I’ve lately had a hankering for kale, a development that could not possibly surprise you more than it has surprised me (see The Trouble with Kale). But there I was, a couple of weeks ago, standing in the green grocer section of the market thinking, “huh, kale and cabbage slaw; that sounds good.” For many days now, off and on, kale has been on the menu for lunch and dinner. Weird, yes, but true.
Fumble around on the internet and you’ll find as many credentialed experts who believe food cravings indicate nutritional deficiencies as ones who do not. The common ground in the “cravings = needs” debate is that cravings are signals from your body indicating something’s out of whack. The bigger idea is that addressing the need, in some form or fashion, will restore the body’s equilibrium.
A craving for kale, for example, might actually mean you need calcium, whereas a craving for Pringles might mean you’re just mad at your husband for doing something bone-headed (not that this would ever happen in your house), and that you need to address your cortisol level – with a walk, perhaps, instead of junk carbohydrates. In either case, the goal is getting back to an even keel, back to a state of normal.
In our eternal “know thyself” quests, know thy normal might be the first level of enlightenment. In terms of physical health, knowing your own normal is vitally important for early detection of disease and for regular maintenance of everything from weight to anxiety. Figuring out what a normal state feels like is step one. The decision tree branches out after that, a tree framed by statistics and ranges. My normal lives within the parameters of The Normal, the boundary of healthy and balanced.
As long as we’re talking about things like cabbage, kale and calcium, there isn’t much fighting over my normal versus The Normal. It’s an intellectual exercise, a numbers game in which we agree, generally, to accept some definitions. Even if my normal crosses perpendicular to yours (you say paleo, I say poppycock), we’re relatively peaceful co-existers as long as we stay on a rational, tangible field.

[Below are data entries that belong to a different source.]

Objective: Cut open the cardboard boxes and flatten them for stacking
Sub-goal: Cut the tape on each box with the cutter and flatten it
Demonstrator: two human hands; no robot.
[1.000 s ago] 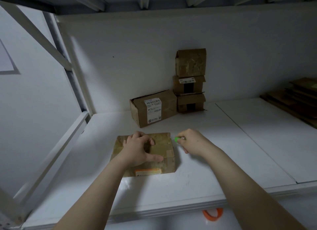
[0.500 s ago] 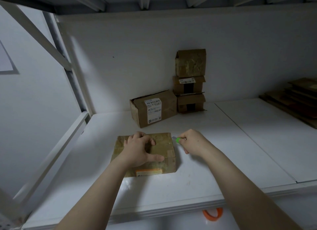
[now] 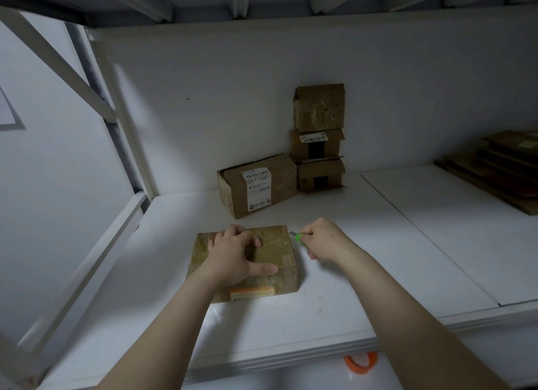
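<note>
The left hand [image 3: 237, 255], spread with fingers bent, presses on the taped cardboard box [image 3: 279, 254] beneath it; the right hand [image 3: 323, 241], just beside, grips a green utility knife [image 3: 298, 237], blade at the box's far corner

An orange ring [image 3: 358, 370] shows just below the white shelf board's [image 3: 320, 317] front edge, a white diagonal metal brace [image 3: 58, 60] beyond its left end.

Left hand [image 3: 238, 255]: palm down, fingers bent, thumb stretched toward 3 o'clock. Right hand [image 3: 323, 241]: at its 3 o'clock, fisted round green cutter [image 3: 298, 237]. Forearms reach toward 12 o'clock.
</note>
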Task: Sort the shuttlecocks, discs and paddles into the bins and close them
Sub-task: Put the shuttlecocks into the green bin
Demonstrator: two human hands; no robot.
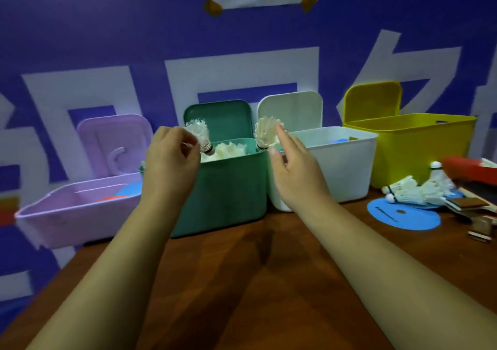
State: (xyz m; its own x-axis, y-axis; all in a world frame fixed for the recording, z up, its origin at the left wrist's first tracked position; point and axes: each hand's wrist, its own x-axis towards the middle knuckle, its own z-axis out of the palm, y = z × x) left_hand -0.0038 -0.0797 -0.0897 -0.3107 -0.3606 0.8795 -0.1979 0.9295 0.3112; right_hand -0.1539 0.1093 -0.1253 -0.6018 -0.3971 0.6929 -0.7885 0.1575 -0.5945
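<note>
Left grip [172, 161] is pinching a shuttlecock [200, 134], green bin [231, 188] right below it. Right grip [293, 172] touches another shuttlecock [266, 134], can't tell if it's pinched.

We count four bins: one lilac bin [67, 215], one green bin [231, 188], one white bin [341, 169] and one yellow bin [419, 148]. We can count five single shuttlecocks: one at the left hand [169, 167], one at the right hand [295, 172], and three lying together [416, 191] on the table [242, 282]. The heap in the green bin [226, 149] is too bunched to count. We see four discs: one blue disc on the table [403, 216], one blue in the white bin [341, 140], and one blue [131, 188] and one orange [111, 197] in the lilac bin. The paddles [468, 171] overlap, so we cannot tell their number.
</note>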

Cross over to a field of dreams, though, and things get tricky, fast. In the realm of abstract thoughts and desires, your normal and mine are no longer intersecting lines but tectonic plates, easier to see than to understand, cumulatively spherical, boundaries ever-changing. It’s hard enough trying to figure out the limits of my own normal here, let alone the dynamics of our convergence. And what you crave in order to restore your normal may not seem normal at all to me.
The brouhaha over the Sports Illustrated swimsuit cover is what started me down this particular rabbit trail of thinking. It is in the bounds of common decency? Can a body like that really be normal?
I tweeted a link to Jennifer Weiner’s recent NYT column (“From SI: the Latest Body Part for Women to Fix”), and in the tweet I pulled out this quote from the article:
“We all have to draw a line in the sand, and mine is underneath the waistband of my Hanes cotton boy shorts.”
I thought it was a good line, one I did not intend to weigh down with added significance. It was, to me, lightly ironic and funny.
A friend responded to my tweet with this:
“@jenniferbalink w/o moral compass who draws lines? each of us=anarchy?”
Yeah, funny not funny.
Damn, where is that moral compass, the equivalent of glucometers and blood pressure cuffs? On the field of libertarian anarchy where individuals can opt out of vaccinating but not out of pregnancy, who does define where Normal lives? I wonder if your compass can point me there, because we are way past the green grocer’s section of the market.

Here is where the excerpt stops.